Επεξεργασία

Κοινή χρήση μέσω


Tutorial: Index Azure SQL data using the .NET SDK

Configure an indexer to extract searchable data from Azure SQL Database, sending it to a search index in Azure AI Search.

This tutorial uses C# and the Azure SDK for .NET to perform the following tasks:

  • Create a data source that connects to Azure SQL Database
  • Create an indexer
  • Run an indexer to load data into an index
  • Query an index as a verification step

If you don't have an Azure subscription, create a free account before you begin.

Prerequisites

Note

You can use a free search service for this tutorial. The free tier limits you to three indexes, three indexers, and three data sources. This tutorial creates one of each. Before starting, make sure you have room on your service to accept the new resources.

Download files

Source code for this tutorial is in the DotNetHowToIndexer folder in the Azure-Samples/search-dotnet-getting-started GitHub repository.

1 - Create services

This tutorial uses Azure AI Search for indexing and queries, and Azure SQL Database as an external data source. If possible, create both services in the same region and resource group for proximity and manageability. In practice, Azure SQL Database can be in any region.

Start with Azure SQL Database

This tutorial provides hotels.sql file in the sample download to populate the database. Azure AI Search consumes flattened rowsets, such as one generated from a view or query. The SQL file in the sample solution creates and populates a single table.

If you have an existing Azure SQL Database resource, you can add the hotels table to it, starting at the Open query step.

  1. Create an Azure SQL database, using the instructions in Quickstart: Create a single database.

    Server configuration for the database is important.

    • Choose the SQL Server authentication option that prompts you to specify a username and password. You need this for the ADO.NET connection string used by the indexer.

    • Choose a public connection. It makes this tutorial easier to complete. Public isn't recommended for production and we recommend deleting this resource at the end of the tutorial.

    Screenshot of server configuration.

  2. In the Azure portal, go to the new resource.

  3. Add a firewall rule to allow access from your client, using the instructions in Quickstart: Create a server-level firewall rule in Azure portal. You can run ipconfig from a command prompt to get your IP address.

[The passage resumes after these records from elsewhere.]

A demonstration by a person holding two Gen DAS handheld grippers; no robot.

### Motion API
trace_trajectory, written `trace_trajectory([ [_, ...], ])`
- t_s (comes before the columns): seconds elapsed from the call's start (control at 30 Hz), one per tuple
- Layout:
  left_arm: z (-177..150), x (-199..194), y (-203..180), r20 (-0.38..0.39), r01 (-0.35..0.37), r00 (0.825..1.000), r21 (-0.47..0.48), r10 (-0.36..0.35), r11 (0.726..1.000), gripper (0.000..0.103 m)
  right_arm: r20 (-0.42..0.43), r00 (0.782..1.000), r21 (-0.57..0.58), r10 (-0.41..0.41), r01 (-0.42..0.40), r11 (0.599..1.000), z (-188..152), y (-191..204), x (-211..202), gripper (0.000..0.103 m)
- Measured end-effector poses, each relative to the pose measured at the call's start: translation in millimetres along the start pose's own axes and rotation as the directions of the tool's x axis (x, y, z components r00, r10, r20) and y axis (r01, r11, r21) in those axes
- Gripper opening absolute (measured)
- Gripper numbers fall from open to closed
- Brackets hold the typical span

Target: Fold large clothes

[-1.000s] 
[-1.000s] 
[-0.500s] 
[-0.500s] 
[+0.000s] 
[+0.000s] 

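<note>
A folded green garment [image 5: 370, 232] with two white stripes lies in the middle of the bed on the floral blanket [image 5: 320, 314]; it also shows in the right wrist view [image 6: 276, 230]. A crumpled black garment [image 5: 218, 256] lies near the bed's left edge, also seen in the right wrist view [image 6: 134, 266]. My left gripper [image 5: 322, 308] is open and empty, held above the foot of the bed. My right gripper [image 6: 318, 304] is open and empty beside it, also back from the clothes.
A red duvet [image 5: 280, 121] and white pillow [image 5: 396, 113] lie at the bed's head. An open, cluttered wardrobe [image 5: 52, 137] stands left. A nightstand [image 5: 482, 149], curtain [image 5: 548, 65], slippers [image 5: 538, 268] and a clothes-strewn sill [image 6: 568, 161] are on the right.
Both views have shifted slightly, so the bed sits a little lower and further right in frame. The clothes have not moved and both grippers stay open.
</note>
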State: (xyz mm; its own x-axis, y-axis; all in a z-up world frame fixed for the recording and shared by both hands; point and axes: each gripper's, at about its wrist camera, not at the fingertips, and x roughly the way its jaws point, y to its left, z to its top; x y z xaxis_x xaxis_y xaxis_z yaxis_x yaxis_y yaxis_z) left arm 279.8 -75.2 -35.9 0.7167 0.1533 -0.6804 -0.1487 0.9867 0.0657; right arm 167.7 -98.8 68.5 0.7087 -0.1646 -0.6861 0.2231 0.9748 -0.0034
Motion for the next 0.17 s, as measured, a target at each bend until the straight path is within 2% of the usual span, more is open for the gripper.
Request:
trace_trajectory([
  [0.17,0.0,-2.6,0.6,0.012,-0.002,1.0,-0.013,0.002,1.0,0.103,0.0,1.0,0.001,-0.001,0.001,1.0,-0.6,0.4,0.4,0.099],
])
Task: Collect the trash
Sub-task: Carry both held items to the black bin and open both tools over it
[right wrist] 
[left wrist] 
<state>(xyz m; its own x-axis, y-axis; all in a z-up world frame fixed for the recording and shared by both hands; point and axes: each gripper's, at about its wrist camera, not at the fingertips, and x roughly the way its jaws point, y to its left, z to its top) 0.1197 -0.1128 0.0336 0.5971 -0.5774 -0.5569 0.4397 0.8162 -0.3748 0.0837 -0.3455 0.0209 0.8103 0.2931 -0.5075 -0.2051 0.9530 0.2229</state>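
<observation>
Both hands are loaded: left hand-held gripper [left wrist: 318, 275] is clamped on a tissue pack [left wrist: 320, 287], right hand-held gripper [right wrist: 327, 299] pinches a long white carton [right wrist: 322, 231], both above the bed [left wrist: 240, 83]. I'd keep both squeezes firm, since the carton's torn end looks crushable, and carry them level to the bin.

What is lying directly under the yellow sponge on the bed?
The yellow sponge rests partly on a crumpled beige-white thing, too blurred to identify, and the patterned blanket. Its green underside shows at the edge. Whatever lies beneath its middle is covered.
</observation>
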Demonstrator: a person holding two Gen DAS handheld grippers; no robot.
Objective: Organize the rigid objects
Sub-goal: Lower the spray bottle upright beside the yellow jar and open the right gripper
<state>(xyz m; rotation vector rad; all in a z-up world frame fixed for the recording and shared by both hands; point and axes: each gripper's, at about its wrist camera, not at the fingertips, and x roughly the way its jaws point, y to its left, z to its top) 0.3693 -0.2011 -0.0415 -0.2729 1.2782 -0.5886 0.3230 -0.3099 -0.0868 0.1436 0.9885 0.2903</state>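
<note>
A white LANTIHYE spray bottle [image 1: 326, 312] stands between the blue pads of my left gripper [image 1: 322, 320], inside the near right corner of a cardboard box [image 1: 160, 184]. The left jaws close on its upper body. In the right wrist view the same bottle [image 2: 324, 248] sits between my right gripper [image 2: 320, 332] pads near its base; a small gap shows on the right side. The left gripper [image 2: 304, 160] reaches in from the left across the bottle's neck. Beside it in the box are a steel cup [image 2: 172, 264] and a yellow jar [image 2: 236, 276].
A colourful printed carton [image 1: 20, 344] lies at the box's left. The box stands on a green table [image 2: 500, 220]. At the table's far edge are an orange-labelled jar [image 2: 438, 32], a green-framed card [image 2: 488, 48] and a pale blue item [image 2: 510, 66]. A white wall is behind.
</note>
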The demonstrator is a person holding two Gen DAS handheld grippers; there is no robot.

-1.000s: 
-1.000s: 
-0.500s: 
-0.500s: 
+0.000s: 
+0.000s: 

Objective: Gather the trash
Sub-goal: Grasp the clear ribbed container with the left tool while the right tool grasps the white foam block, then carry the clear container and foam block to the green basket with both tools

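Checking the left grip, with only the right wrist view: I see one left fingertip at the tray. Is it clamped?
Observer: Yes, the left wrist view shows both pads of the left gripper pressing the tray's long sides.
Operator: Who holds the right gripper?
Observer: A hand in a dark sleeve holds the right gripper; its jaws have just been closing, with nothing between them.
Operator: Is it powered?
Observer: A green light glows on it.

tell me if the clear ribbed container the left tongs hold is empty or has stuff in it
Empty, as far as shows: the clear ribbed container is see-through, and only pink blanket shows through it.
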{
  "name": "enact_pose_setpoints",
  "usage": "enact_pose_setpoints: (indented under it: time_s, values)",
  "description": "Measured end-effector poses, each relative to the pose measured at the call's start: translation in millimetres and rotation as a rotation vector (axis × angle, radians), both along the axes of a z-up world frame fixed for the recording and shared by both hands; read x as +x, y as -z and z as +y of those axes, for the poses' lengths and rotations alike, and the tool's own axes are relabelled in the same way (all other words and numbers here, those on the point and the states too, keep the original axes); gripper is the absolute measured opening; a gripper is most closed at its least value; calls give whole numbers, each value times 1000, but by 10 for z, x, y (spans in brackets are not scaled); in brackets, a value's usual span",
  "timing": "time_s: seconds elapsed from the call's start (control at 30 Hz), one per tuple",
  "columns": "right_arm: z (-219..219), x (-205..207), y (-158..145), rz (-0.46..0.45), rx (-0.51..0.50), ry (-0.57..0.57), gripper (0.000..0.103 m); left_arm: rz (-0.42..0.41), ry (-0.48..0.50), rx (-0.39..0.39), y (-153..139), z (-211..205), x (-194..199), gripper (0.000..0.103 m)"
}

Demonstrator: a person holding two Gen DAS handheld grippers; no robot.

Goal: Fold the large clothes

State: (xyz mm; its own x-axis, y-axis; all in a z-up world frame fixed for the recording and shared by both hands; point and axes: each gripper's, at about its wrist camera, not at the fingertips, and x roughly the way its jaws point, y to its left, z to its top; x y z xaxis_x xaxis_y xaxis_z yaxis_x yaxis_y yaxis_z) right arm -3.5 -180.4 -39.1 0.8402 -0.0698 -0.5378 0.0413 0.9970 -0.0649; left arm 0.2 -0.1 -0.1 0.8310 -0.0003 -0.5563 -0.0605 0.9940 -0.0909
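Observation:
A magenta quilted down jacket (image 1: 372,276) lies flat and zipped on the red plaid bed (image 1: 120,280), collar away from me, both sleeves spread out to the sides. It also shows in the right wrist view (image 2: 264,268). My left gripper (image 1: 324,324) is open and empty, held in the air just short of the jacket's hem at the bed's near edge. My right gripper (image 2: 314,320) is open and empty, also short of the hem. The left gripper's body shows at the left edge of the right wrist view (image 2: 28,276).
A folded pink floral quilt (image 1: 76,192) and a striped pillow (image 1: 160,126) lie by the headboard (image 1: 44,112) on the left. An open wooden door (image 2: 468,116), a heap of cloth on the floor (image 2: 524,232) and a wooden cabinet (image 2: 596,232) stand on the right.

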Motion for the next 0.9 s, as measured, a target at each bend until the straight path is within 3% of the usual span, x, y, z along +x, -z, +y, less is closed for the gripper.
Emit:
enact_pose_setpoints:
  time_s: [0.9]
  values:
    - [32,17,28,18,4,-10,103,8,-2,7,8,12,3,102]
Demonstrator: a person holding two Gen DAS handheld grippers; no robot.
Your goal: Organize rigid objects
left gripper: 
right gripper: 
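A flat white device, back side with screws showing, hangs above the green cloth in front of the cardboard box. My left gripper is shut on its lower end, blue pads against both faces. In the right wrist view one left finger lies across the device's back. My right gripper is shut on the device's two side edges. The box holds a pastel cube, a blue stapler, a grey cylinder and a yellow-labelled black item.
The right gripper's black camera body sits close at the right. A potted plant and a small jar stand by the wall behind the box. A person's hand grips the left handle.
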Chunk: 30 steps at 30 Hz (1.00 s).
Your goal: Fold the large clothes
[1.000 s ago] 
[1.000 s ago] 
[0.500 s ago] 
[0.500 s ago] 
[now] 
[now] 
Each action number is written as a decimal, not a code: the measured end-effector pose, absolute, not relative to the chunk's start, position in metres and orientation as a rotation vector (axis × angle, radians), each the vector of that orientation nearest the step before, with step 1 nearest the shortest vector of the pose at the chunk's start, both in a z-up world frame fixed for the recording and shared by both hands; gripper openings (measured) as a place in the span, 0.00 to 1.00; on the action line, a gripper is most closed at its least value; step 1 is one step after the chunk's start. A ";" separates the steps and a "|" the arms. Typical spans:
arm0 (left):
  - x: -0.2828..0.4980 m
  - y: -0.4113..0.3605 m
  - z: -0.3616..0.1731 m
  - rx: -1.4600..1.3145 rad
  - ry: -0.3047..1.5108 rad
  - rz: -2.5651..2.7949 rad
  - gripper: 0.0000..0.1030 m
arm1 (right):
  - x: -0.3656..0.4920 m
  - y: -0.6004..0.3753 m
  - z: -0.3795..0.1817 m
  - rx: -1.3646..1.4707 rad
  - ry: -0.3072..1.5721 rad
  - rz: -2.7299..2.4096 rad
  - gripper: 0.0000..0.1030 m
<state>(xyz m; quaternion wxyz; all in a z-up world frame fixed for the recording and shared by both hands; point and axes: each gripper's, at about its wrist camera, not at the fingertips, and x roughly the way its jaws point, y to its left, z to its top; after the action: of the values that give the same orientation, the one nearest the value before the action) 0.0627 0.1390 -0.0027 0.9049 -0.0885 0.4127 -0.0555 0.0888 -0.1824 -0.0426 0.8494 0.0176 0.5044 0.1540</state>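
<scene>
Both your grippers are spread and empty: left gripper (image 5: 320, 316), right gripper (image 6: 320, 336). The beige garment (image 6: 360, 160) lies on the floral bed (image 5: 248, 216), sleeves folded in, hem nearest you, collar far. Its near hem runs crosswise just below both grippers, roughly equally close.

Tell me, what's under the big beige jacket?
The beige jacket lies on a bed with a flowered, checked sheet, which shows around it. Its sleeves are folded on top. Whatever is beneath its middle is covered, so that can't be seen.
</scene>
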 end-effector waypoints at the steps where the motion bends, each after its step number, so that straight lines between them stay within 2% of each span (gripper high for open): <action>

  4. Use the Query editor to load the sample data. On the navigation pane, select Query editor (preview) and enter the user name and password of server admin.

    If you get an access denied error, copy the client IP address from the error message, open the network security page for the server, and add an inbound rule that allows access from your client.

  5. In Query editor, select Open query and navigate to the location of hotels.sql file on your local computer.

  6. Select the file and select Open. The script should look similar to the following screenshot:

    Screenshot of SQL script in a Query Editor window.

  7. Select Run to execute the query. In the Results pane, you should see a query succeeded message, for three rows.

  8. To return a rowset from this table, you can execute the following query as a verification step:

    SELECT * FROM Hotels
    
  9. Copy the ADO.NET connection string for the database. Under Settings > Connection Strings, copy the ADO.NET connection string, similar to the example below.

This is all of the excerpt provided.